EPA vs. Texas: The Cross-State Rule

Steam rises from the stacks at the Martin Lake Coal-Fired Power Plant in Tatum, TX March 30, 2011.
Steam rises from the stacks at the Martin Lake Coal-Fired Power Plant in Tatum, TX March 30, 2011.

The controversial federal cross-state air pollution rule will get its day in court on April 13. The U.S. Court of Appeals in Washington will hear arguments on the legality of the rule, which seeks to reduce pollution from Texas power plants. The state of Texas and Energy Future Holdings, the umbrella corporation that includes Luminant, have big concerns about the rule, which was stayed by the court late last year before it could take effect. 

As summer approaches, the question of how to get more capacity onto the electric grid will be a big topic. The court date for the cross-state rule will bring that back into play, and the Public Utility Commission will doubtless continue to discuss it in open meetings. The PUC will hold an energy efficiency workshop on March 29. The Gulf Coast Power Association will have grid self-sufficiency on its agenda in its spring meeting in Houston (April 3-4). Intriguing: Gov. Rick Perry has lately shown an interest in ERCOT, touring its facilities in Taylor and tweeting about the grid. 

Also of note in the energy and environment world:

  • The PUC is holding a hearing on prepaid electricity on April 15.
  • Waste Control Specialists, the Harold Simmons-controlled company, will start accepting low-level radioactive waste into its new Andrews County repository in April, The Associated Press reports. Thanks to changes from the last Legislature, the dump can accept waste from lots of states, not just the original two, Texas and Vermont.
  • The Sierra Club will be watching the health of Texas rivers on March 28, when the TCEQ takes a look at adoption of environmental flow standards for the Guadalupe/San Antonio River Basins and San Antonio Bay and for the Colorado/Lavaca River Basins and Matagorda Bay.
  • Speaking of water, West Texas is still in drought, but tighter water restrictions take effect April 1 in Lubbock, where lawn watering will be allowed one day a week, and in Midland. And the House Natural Resources Committee may hold more water hearings, per its interim charges to examine drought issues.
  • Is an appointment to the empty seat on the Railroad Commission imminent? The buzz centers on Buddy Garcia, a TCEQ commissioner. Meanwhile, the Railroad Commission will continue its hearings on a proposed controversial coal mine in Maverick County. The commission is still months away from deciding about whether to issue a permit to the Mexican company that wants to operate the mine.

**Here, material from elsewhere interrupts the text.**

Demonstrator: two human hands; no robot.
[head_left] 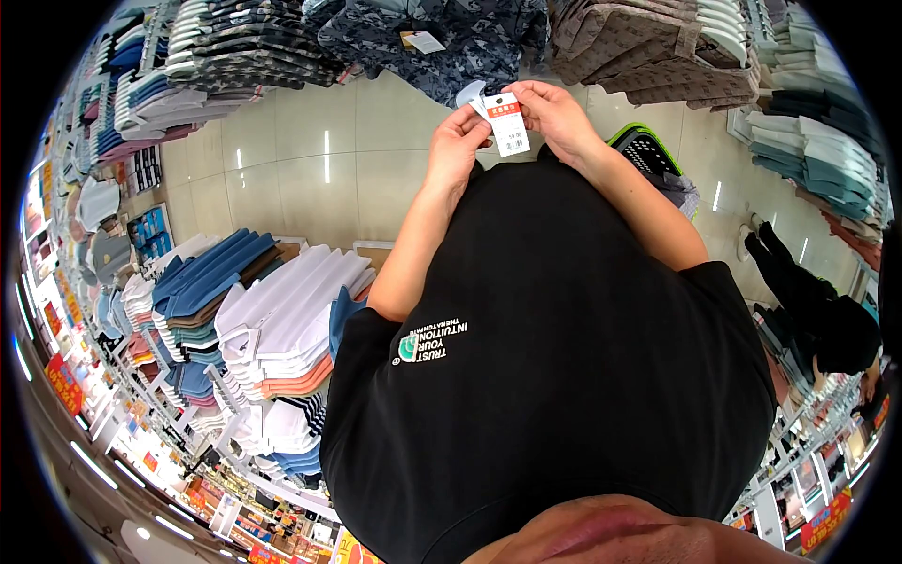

Conferences abound, as always. Some to note:

  • Energy: The Texas Tribune is hosting a conference on energy at the University of Houston on April 13. Speakers include Barry Smitherman, chairman of the Railroad Commission. The University of Texas is holding an electricity conference in early April, featuring a few panels on renewables. Upcoming speakers at the university's Energy Institute Symposium series include Dr. Charles Macal, senior systems engineer at the Argonne National Laboratory, on March 29; Andrew McAllister, managing director at the California Center for Sustainable Energy, on April 5; and Ashmeet Sidana, general partner of Foundation Capital, on April 12 (topic: Taking Green Technologies from Innovation to the Market: A VC’s Perspective).
  • Water: The CleanTX Foundation's water forum will be held in Austin on April 4; speakers include Tom Mason, former general manager of the LCRA.
  • Lubbock is hosting a conference on water conservation on April 20; it's called "Spring Into Green" and will feature talks from the likes of Aubrey Spear, the city's water director, and Ed Archuletta, president of the El Paso Water Utility. The LCRA is hosting a  Central Texas Water Efficiency Network Symposium at the LCRA Montopolis Center in Austin on March 30. On April 3, the U.S. Committee on Irrigation & Drainage conference is holding a conference on the future of irrigated agriculture, in Austin.

And, of course, there's Earth Day on April 22. Dallas will mark it with a two-day festival.